An exact copy of all the data below is needed.

= = = = = = =

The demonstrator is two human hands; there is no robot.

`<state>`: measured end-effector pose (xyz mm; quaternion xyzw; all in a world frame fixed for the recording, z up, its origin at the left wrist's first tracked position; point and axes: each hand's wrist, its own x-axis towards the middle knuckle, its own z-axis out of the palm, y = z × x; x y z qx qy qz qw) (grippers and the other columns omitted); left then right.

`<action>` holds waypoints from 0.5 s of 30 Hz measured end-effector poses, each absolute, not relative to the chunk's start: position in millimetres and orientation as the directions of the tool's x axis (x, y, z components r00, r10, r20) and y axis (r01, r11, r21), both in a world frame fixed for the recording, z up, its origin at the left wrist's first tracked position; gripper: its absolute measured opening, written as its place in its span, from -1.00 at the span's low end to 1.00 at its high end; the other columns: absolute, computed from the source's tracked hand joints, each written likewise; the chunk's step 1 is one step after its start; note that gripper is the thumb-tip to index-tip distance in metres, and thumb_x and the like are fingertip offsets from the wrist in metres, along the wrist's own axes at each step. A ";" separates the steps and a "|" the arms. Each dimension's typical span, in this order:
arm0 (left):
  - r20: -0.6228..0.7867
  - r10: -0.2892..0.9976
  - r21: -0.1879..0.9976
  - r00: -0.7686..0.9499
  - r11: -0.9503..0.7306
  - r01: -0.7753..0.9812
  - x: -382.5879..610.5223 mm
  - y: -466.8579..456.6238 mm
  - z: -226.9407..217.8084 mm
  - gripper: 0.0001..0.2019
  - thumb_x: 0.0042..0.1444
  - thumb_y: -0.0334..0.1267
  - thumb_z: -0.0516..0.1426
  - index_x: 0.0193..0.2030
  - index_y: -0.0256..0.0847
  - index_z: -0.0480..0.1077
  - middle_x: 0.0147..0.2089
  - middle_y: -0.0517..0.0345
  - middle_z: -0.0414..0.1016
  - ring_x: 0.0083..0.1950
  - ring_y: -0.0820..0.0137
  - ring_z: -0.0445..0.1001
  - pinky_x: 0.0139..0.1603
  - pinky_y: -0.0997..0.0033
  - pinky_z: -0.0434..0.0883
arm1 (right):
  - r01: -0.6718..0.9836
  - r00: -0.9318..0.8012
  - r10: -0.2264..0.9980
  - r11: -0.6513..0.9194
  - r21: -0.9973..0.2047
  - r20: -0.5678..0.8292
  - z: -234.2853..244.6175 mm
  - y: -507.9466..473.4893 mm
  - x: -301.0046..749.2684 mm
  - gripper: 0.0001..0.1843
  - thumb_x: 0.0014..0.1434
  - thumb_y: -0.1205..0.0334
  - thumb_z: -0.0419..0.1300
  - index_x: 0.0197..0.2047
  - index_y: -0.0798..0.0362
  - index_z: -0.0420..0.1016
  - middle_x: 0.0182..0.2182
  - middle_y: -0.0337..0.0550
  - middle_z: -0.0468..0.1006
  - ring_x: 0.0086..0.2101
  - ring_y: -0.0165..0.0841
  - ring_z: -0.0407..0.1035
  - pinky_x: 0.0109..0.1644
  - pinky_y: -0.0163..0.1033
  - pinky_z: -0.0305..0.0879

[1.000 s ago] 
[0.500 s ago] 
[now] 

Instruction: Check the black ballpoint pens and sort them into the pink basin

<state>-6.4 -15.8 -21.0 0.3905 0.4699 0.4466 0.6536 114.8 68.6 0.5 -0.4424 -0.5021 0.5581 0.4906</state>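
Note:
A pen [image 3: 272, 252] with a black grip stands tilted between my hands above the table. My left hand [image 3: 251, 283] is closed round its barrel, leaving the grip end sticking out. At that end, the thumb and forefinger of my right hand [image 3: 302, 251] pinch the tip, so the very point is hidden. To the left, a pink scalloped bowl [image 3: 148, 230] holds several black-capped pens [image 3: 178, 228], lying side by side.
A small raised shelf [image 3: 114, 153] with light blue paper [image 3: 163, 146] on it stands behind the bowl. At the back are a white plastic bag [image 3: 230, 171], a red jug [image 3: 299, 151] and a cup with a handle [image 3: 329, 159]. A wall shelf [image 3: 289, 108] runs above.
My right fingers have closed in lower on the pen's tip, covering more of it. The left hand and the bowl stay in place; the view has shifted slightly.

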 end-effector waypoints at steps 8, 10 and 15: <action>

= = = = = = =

**SOLUTION TO THE PROBLEM**
The demonstrator is two human hands; there is no robot.

`<state>`: measured end-effector pose (xyz mm; quaternion xyzw; all in a world frame fixed for the recording, z up, its origin at the left wrist's first tracked position; point and axes: each hand's wrist, its own x-axis towards the middle knuckle, its own z-axis out of the palm, y = z × x; x y z qx qy qz qw) (grippers and the other columns omitted); left then right.

`<action>` holds waypoints from 0.5 s of 30 Hz measured end-effector poses, each absolute, not relative to the chunk's start: position in millimetres and orientation as the directions of the tool's x axis (x, y, z components r00, r10, r20) and y axis (r01, r11, r21), both in a world frame fixed for the recording, z up, its origin at the left wrist's first tracked position; gripper: its absolute measured opening, written as its place in its span, from -1.00 at the span's low end to 1.00 at its high end; the other columns: absolute, computed from the source's tracked hand joints, each written likewise; the chunk's step 1 is one step after its start; note that gripper is the thumb-tip to index-tip distance in metres, and thumb_x and the like are fingertip offsets from the wrist in metres, along the wrist's own axes at each step. A ";" separates the steps and a "|" the arms. Each dimension's typical span, in this order:
arm0 (left):
  - r20: -0.6228..0.7867
  - r10: -0.2892..0.9976
  - r21: -0.1879..0.9976
  - r00: -0.7686..0.9499
  - r11: -0.9503..0.7306
  - r01: -0.7753..0.9812
  - x: -382.5879..610.5223 mm
  - y: -466.8579..456.6238 mm
  - z: -226.9407..217.8084 mm
  - gripper: 0.0001..0.2019
  - thumb_x: 0.0042..0.1444
  - thumb_y: -0.0334..0.1267
  - thumb_z: -0.0516..0.1426
  - index_x: 0.0193..0.2030
  - index_y: -0.0256..0.0847
  - index_z: -0.0480..0.1077
  - middle_x: 0.0147..0.2089
  - middle_y: -0.0517..0.0345
  - middle_z: -0.0414..0.1016
  - ring_x: 0.0083..0.1950
  - ring_y: -0.0820..0.0137
  - ring_z: -0.0445..0.1001
  - pinky_x: 0.0139..0.1603
  - pinky_y: -0.0997..0.0033
  - pinky_z: -0.0434..0.0883
arm1 (right):
  - r01: -0.6718..0.9836
  - r00: -0.9318..0.8012
  - r10: -0.2264..0.9980
  - r11: -0.6513..0.9194
  - r21: -0.9973..0.2047
  - r20: -0.5678..0.8292
  - z: -234.2853..244.6175 mm
  - y: -507.9466..473.4893 mm
  - x: -301.0046..749.2684 mm
  - gripper: 0.0001..0.1843
  - thumb_x: 0.0014..0.1434
  - thumb_y: -0.1205..0.0334
  - thumb_z: -0.0419..0.1300
  - index_x: 0.0197..0.2047
  - index_y: -0.0798..0.0362
  - index_z: -0.0420..0.1016
  - middle_x: 0.0182..0.2182
  - middle_y: -0.0337..0.0550
  - middle_z: -0.0468..0.1006
  - ring_x: 0.0086..0.2101
  - ring_y: -0.0165..0.0841
  - ring_z: -0.0407..0.1035
  - pinky_x: 0.0109..0.1644
  - pinky_y: -0.0163..0.1033
  - pinky_z: -0.0305..0.0879

[1.000 s ago] 
[0.500 s ago] 
[now] 

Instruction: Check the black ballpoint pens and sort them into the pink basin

<state>-6.4 -15.8 -21.0 0.3905 0.4699 0.4466 0.6536 114.8 68.6 0.5 -0.4424 -0.5021 0.5581 0.4906</state>
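Note:
A pen [image 3: 272, 252] with a black grip stands tilted between my hands above the table. My left hand [image 3: 251, 283] is closed round its barrel, leaving the grip end sticking out. At that end, the thumb and forefinger of my right hand [image 3: 302, 251] pinch the tip, so the very point is hidden. To the left, a pink scalloped bowl [image 3: 148, 230] holds several black-capped pens [image 3: 178, 228], lying side by side.
A small raised shelf [image 3: 114, 153] with light blue paper [image 3: 163, 146] on it stands behind the bowl. At the back are a white plastic bag [image 3: 230, 171], a red jug [image 3: 299, 151] and a cup with a handle [image 3: 329, 159]. A wall shelf [image 3: 289, 108] runs above.
My right fingers have closed in lower on the pen's tip, covering more of it. The left hand and the bowl stay in place; the view has shifted slightly.
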
 end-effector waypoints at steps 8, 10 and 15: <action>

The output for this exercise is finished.